Uruguay participó en este ciclo 2023 evaluando a estudiantes de segundo año de educación media (liceo o UTU), exactamente el grupo al que se refiere la frase “1 de cada 10 niños”. Los resultados se publicaron a fines de 2024 y son demoledores para el país que se jactó durante años de ser “pionero mundial” en inclusión digital gracias al Plan Ceibal.
El ICILS no se trata de saber encender una computadora o abrir Word. La prueba evalúa dos grandes dimensiones. En primer lugar, la Computer and Information Literacy (CIL), que es la capacidad de usar las computadoras para investigar, crear y comunicar información de manera efectiva. Esto incluye buscar información relevante en internet, evaluar su confiabilidad, organizarla, evitar fuentes dudosas y producir productos digitales con criterio. En segundo lugar, mide el Computational Thinking (CT), es decir, el pensamiento computacional que involucra secuenciación, algoritmos y resolución estructurada de problemas.
Los niveles de desempeño en CIL van desde el Bajo 1, donde los estudiantes casi no logran nada, hasta el Nivel 4, que representa un dominio avanzado con juicio evaluativo preciso y control total al buscar y crear información.
Los números crudos de Uruguay en el ICILS 2023 son preocupantes. El 33% de los estudiantes uruguayos se ubica por debajo del Nivel 1, lo que significa que no logran realizar ni las tareas más simples de la prueba. Sumando el Nivel 1, aproximadamente el 64% de los estudiantes no supera el nivel mínimo, es decir, no demuestra un uso funcional básico bajo instrucción directa para tareas explícitas de recopilación y gestión de información. Solo alrededor del 10-11% alcanza los niveles más altos (Nivel 3 o 4), donde los estudiantes pueden buscar información de forma autónoma, evaluarla críticamente y crear productos con independencia y precisión. De ahí surge la famosa frase del “1 de cada 10” que sí sabe usar la computadora para obtener información relevante.

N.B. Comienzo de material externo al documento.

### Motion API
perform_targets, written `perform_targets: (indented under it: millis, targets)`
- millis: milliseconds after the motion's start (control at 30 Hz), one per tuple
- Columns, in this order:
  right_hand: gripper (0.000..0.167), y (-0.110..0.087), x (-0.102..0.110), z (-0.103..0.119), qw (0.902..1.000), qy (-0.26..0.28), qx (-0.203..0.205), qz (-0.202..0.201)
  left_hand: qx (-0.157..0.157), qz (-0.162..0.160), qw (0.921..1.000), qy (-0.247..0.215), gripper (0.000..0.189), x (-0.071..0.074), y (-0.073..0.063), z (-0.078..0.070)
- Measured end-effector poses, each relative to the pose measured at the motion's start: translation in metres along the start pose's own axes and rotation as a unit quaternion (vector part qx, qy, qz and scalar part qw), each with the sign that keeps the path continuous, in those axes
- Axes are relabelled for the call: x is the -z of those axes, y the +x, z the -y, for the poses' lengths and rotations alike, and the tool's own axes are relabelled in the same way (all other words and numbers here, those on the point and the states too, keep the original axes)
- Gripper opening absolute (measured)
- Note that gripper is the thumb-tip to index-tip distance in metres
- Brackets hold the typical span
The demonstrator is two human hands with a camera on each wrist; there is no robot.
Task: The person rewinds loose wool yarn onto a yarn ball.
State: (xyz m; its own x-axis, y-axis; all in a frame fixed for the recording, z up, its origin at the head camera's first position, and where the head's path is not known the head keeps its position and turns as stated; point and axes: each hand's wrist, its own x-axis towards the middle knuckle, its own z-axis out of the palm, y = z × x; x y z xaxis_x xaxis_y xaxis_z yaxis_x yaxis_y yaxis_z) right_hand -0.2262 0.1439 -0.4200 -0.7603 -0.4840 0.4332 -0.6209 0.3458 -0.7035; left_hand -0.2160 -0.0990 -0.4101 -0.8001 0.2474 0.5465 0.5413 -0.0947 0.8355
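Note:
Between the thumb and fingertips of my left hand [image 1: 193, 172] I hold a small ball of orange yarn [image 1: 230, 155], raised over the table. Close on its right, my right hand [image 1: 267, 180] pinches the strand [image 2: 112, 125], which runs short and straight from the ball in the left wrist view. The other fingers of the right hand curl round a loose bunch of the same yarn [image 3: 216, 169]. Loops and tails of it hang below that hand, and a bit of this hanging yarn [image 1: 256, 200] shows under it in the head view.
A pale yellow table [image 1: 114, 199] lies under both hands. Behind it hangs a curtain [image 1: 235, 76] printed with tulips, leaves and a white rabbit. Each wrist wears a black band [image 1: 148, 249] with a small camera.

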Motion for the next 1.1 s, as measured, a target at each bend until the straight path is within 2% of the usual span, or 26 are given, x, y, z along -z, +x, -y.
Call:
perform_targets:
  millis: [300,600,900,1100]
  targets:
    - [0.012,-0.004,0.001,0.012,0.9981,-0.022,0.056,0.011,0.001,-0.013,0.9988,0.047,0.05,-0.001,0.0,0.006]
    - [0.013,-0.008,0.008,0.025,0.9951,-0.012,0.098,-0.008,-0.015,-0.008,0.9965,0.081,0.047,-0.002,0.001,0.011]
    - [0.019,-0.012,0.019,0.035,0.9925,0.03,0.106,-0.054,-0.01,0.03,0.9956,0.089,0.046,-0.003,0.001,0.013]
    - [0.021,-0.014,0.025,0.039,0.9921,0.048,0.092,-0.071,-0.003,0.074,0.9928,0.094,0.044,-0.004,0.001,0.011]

En pensamiento computacional, Uruguay registró el puntaje promedio más bajo de todos los países participantes, con 421 puntos, muy por debajo del promedio internacional. Para ponerlo en contexto, el promedio internacional muestra que el 24% está por debajo del Nivel 1, mientras que en Uruguay es el 33%. Solo el 1% de los estudiantes a nivel mundial llega al Nivel 4 de excelencia, y en Uruguay esa proporción es marginal.
Además, la brecha público-privado es brutal. En centros públicos solo el 28% supera el Nivel 1 en CIL, contra el 66% en privados. En pensamiento computacional, el 40% versus el 70%. Aunque parte de esa diferencia se explica por el contexto socioeconómico de los alumnos, sigue siendo una herida abierta en un plan que prometía equidad.